Добавим к сказанному, что машина, как уже говорилось выше, начинает определять не только структуру собственной деятельности работника (траекторию и темп движения исполнительных органов его тела, уровень развиваемых ими усилий и т. д.), но и основные антропометрические характеристики его тела.

3. Сложный труд, по словам Маркса, представляет собой ничто иное, как «возведенный в степень или, скорее, помноженный простой труд, так что меньшее количество сложного труда равняется большему количеству простого».[133]

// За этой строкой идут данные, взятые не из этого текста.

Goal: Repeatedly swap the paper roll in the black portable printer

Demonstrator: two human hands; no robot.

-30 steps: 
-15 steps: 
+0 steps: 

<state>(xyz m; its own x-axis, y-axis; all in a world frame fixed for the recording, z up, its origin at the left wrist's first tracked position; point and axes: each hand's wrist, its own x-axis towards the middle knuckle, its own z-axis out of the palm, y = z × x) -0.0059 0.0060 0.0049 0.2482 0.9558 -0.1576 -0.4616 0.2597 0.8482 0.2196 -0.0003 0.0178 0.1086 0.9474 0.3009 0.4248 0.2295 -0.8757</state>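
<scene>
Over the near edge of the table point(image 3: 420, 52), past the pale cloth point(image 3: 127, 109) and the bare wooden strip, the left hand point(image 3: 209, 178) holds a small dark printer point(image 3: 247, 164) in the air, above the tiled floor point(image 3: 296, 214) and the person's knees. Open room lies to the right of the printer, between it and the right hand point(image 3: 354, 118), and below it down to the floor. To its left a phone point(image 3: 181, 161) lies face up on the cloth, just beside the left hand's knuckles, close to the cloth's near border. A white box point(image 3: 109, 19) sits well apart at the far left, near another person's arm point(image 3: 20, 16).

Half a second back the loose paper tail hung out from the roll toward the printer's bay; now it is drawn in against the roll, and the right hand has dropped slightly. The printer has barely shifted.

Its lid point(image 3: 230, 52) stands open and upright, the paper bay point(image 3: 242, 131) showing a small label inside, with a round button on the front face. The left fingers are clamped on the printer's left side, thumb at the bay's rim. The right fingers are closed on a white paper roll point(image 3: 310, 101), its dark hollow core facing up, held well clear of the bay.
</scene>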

Это очень важное положение; им утверждается, что сложный труд решительно ничем не отличается от простого в качественном отношении: ведь если между ними существуют только количественные отличия, то никаких качественных не существует. Здесь мы сталкиваемся с ключевым положением диалектической логики, которая является нормативным началом как для самого Маркса (одного из ее создателей), так и для его последователей. Количественные различия существуют только там, где есть хотя бы какое-нибудь внутреннее единство, принадлежность к одному классу явлений; никакие количественные сравнения невозможны там, где вещи самим своим существом отличаются друг от друга. Так, например, можно ранжировать между собой Моцарта и Сальери, но нет решительно никаких оснований для сравнения того же Моцарта и Эйнштейна. Таким образом, сама возможность соизмерения различных видов труда логически эквивалентна утверждению о том, что ключевые характеристики самого сложного труда свойственны и предельно простому. Смысл этого замечания станет ясным позднее, когда мы станем подробней говорить о творчестве.